* Exercise prompt
Pull out every line below containing the word "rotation".

* Source information
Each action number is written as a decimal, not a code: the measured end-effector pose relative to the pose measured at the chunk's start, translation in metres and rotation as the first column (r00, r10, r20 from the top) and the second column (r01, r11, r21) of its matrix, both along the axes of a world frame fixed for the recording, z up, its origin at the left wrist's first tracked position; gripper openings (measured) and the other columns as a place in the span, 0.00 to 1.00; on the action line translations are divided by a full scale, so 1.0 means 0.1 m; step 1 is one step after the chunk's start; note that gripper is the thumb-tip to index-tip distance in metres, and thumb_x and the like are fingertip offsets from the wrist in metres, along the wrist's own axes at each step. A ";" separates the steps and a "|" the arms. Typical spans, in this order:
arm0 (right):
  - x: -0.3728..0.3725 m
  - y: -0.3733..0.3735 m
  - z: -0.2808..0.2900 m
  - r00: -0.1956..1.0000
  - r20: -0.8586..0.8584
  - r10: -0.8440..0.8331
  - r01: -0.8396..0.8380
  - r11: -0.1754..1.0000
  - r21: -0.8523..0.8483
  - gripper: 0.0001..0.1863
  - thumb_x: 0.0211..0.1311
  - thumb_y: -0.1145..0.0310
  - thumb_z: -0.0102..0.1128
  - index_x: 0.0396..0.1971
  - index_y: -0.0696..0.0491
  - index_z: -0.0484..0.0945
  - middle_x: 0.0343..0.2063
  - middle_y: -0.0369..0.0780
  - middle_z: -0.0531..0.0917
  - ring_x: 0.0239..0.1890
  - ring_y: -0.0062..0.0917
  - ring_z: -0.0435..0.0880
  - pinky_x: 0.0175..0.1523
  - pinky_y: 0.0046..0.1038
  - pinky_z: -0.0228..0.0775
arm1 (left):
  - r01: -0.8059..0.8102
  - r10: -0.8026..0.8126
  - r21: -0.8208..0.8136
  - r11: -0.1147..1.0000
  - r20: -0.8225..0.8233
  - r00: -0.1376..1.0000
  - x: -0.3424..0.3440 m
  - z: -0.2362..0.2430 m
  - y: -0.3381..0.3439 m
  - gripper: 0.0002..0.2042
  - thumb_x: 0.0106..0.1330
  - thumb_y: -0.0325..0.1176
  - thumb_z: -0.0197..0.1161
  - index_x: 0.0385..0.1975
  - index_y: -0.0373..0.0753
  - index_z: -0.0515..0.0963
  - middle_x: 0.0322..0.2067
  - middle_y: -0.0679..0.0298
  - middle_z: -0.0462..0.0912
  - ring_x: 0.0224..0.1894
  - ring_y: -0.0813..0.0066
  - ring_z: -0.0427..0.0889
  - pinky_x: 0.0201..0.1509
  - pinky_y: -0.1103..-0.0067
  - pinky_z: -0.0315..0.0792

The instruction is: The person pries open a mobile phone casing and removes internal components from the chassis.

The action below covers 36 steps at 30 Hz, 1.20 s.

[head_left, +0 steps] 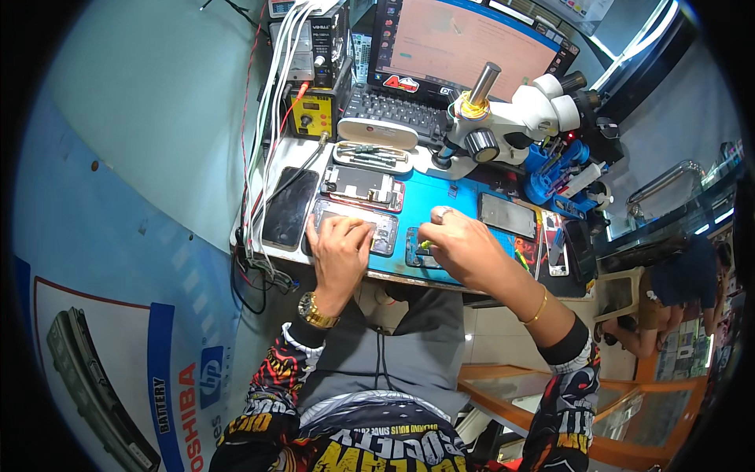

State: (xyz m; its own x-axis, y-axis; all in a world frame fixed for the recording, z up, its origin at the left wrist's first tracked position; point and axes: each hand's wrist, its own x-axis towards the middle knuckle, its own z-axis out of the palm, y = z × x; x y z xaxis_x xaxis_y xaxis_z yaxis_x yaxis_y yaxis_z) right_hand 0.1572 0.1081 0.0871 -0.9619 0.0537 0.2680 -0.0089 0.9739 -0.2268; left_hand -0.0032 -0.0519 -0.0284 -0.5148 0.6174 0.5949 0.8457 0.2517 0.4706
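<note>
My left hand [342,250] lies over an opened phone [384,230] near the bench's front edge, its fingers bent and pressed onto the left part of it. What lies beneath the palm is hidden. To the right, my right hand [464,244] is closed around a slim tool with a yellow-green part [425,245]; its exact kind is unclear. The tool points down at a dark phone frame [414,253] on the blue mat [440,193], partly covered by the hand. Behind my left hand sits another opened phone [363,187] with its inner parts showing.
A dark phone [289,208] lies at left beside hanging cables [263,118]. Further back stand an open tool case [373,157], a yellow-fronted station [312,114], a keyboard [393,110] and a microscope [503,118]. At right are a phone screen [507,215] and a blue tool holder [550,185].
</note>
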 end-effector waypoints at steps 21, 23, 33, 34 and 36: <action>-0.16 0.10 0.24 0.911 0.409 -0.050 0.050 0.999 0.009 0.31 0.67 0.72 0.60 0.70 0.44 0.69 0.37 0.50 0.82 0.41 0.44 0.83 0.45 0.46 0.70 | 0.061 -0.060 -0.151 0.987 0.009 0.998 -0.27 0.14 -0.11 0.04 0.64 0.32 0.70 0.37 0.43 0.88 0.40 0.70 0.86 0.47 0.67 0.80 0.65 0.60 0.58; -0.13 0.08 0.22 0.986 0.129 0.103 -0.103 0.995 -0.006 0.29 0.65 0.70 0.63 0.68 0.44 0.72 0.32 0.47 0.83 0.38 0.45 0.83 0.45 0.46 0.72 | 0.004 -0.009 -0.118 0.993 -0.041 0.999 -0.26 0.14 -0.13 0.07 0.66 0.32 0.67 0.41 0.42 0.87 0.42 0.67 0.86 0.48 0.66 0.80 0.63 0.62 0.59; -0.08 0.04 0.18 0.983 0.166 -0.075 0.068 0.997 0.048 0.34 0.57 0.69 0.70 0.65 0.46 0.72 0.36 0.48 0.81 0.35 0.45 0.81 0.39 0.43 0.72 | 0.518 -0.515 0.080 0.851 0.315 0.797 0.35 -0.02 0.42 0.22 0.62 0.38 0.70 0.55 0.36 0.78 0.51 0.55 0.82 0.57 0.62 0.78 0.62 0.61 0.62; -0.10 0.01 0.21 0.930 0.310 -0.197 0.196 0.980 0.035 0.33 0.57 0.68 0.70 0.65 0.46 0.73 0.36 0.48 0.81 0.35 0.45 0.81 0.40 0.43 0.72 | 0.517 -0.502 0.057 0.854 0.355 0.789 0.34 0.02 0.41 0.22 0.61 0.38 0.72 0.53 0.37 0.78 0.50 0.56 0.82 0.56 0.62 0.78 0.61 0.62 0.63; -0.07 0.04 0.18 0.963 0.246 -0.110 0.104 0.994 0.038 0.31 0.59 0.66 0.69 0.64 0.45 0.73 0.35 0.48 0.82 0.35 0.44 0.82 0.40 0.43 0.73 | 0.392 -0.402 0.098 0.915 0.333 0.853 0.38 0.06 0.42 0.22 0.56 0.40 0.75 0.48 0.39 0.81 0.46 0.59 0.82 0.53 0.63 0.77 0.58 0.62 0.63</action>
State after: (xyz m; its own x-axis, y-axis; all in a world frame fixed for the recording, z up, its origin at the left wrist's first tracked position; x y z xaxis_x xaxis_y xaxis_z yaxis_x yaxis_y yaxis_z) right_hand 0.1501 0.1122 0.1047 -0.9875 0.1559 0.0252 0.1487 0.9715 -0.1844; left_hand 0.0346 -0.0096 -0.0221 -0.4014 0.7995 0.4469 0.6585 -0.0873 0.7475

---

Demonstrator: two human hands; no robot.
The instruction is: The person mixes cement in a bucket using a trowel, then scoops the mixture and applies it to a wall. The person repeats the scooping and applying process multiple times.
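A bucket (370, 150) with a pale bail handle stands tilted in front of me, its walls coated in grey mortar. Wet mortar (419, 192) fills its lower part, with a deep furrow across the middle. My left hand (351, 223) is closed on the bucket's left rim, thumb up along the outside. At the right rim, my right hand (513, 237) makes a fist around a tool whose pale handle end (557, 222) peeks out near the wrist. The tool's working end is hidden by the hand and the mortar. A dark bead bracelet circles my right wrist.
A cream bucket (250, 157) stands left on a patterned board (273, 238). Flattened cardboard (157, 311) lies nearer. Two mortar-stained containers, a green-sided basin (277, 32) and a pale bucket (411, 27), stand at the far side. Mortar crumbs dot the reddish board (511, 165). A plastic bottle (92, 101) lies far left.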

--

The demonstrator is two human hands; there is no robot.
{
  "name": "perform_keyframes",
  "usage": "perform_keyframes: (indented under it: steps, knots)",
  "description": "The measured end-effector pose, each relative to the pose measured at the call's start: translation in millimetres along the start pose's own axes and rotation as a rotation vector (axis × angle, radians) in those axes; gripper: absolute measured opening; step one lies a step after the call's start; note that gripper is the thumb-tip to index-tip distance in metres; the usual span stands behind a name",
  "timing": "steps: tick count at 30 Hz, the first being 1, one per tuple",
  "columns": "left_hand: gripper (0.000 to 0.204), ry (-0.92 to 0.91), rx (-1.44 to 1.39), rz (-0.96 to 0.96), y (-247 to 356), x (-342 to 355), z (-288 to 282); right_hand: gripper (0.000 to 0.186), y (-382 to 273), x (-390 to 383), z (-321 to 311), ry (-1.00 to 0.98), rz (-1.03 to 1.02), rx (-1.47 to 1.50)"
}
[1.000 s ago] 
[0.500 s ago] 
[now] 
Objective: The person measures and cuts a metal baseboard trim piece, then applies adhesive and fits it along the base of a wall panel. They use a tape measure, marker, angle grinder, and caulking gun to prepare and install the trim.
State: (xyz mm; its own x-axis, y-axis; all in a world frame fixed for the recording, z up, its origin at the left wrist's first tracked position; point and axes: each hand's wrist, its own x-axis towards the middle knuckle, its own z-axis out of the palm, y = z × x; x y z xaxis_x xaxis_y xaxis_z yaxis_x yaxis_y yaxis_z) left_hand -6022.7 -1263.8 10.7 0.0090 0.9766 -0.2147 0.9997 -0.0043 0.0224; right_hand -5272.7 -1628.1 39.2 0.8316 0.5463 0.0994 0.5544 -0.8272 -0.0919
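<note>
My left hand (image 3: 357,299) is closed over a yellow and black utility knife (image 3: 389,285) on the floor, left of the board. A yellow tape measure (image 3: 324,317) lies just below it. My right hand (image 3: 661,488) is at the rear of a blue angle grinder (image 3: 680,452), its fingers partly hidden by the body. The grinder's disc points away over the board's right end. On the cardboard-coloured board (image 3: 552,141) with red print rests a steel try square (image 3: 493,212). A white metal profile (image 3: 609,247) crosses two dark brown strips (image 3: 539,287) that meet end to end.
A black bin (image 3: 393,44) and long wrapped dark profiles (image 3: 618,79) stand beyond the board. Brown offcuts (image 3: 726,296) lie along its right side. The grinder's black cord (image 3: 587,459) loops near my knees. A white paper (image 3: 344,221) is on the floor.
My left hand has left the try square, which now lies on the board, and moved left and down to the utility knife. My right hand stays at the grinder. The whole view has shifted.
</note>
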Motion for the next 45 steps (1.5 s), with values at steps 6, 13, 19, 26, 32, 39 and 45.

* Written answer
Each action number is written as a decimal, not a code: the measured end-effector pose relative to the pose measured at the chunk's start, translation in metres and rotation as the first column (r00, r10, r20 from the top) and the second column (r01, r11, r21) of its matrix, both along the axes of a world frame fixed for the recording, z up, its origin at the left wrist's first tracked position; gripper openings (measured) and the other columns as a place in the span, 0.00 to 1.00; on the action line translations are divided by a full scale, so 1.0 means 0.1 m; step 1 is one step after the chunk's start; note that gripper is the thumb-tip to index-tip distance in metres, and thumb_x and the like are fingertip offsets from the wrist in metres, along the wrist's own axes at each step. A ";" separates the steps and a "|" the arms. Typical spans, in this order:
  "description": "The measured end-effector pose, each relative to the pose measured at the call's start: translation in millimetres along the start pose's own axes and rotation as a rotation vector (axis × angle, radians) in those axes; gripper: absolute measured opening; step one lies a step after the call's start; note that gripper is the thumb-tip to index-tip distance in metres; the usual span stands behind a name",

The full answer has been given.